#### [ASSIGNMENT]
Go through the listing below and output exactly the line with "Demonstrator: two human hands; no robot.", the line with "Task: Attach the", and each line between; omit the rest.
# # # # #
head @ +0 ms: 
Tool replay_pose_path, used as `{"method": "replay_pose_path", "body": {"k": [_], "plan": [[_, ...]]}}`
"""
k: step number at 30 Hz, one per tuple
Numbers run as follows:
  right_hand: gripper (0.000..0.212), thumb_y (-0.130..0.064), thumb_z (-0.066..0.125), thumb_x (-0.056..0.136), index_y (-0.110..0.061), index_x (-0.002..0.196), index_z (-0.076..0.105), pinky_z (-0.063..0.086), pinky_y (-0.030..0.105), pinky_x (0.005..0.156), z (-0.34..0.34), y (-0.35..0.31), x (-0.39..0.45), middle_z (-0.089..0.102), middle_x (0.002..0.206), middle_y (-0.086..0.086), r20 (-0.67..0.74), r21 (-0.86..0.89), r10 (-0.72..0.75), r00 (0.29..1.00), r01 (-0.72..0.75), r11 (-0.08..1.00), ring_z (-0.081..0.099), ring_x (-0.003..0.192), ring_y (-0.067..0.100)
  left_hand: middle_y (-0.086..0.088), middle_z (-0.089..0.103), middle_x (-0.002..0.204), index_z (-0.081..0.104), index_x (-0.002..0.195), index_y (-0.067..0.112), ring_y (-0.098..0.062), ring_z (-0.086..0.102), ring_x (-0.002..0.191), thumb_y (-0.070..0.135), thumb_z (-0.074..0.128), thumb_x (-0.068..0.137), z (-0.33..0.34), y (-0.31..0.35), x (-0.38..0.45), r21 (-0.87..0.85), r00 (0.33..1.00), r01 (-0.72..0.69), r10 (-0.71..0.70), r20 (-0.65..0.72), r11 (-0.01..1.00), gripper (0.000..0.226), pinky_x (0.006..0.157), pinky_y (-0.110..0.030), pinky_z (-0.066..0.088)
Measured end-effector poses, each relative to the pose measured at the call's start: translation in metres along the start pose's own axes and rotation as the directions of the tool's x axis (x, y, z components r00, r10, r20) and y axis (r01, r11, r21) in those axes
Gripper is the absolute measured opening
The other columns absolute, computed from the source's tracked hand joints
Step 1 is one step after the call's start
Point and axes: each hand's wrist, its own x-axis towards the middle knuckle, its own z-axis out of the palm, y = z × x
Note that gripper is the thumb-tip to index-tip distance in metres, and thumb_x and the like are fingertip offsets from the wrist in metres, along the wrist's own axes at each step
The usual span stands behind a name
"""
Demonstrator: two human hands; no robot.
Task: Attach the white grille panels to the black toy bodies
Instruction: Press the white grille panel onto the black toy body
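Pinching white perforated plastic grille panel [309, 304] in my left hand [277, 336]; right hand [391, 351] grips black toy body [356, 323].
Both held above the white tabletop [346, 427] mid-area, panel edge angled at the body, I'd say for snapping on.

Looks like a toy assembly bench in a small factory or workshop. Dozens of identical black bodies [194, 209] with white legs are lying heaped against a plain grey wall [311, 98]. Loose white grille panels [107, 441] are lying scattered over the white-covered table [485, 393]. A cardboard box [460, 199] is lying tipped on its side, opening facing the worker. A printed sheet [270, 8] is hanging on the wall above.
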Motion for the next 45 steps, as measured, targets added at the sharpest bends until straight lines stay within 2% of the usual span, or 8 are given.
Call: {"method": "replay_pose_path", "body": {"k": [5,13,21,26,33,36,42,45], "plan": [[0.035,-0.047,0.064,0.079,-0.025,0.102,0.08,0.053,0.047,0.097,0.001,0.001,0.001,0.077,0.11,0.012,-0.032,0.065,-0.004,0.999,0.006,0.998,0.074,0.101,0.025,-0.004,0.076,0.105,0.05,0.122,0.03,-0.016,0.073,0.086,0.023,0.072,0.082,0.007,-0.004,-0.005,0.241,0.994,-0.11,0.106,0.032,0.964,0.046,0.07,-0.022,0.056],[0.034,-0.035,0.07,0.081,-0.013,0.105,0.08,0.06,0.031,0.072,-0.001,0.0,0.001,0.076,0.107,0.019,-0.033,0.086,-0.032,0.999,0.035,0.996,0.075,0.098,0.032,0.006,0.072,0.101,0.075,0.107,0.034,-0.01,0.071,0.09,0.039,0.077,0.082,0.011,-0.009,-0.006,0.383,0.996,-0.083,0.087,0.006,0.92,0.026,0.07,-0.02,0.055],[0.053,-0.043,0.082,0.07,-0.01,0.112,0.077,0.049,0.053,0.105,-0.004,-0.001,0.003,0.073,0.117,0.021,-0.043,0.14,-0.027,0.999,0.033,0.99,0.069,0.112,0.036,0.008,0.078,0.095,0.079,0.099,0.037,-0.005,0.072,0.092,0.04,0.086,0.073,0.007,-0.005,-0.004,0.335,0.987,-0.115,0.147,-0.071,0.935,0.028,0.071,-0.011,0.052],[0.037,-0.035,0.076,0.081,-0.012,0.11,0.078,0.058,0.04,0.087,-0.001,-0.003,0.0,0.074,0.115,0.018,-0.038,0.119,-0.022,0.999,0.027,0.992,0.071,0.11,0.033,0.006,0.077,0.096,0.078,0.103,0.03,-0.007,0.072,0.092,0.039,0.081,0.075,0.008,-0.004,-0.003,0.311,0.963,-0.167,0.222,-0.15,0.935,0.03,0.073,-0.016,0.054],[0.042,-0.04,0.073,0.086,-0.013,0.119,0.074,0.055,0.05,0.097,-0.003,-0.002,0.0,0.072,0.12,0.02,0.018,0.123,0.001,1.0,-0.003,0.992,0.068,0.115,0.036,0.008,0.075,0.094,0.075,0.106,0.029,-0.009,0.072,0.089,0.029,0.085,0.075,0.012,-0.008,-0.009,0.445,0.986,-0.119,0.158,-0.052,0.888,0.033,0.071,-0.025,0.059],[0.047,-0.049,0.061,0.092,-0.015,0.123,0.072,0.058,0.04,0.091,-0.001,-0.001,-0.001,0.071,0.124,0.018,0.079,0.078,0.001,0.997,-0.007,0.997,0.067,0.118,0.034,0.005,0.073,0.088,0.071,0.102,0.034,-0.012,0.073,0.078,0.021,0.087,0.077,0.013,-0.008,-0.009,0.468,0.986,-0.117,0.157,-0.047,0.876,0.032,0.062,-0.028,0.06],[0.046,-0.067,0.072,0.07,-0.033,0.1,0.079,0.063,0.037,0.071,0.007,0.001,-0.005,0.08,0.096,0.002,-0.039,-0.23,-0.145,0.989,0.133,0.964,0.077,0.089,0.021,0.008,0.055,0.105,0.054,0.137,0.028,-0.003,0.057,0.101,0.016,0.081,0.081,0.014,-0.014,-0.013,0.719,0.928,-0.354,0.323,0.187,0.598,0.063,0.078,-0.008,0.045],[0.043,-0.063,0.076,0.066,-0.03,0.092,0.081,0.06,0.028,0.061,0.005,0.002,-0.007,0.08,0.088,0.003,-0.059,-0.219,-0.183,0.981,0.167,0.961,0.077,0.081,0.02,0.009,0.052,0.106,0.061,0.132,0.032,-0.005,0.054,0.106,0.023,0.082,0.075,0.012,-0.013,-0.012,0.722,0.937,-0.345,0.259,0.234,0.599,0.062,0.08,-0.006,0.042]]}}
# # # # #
#### [EXPECTED ANSWER]
Demonstrator: two human hands; no robot.
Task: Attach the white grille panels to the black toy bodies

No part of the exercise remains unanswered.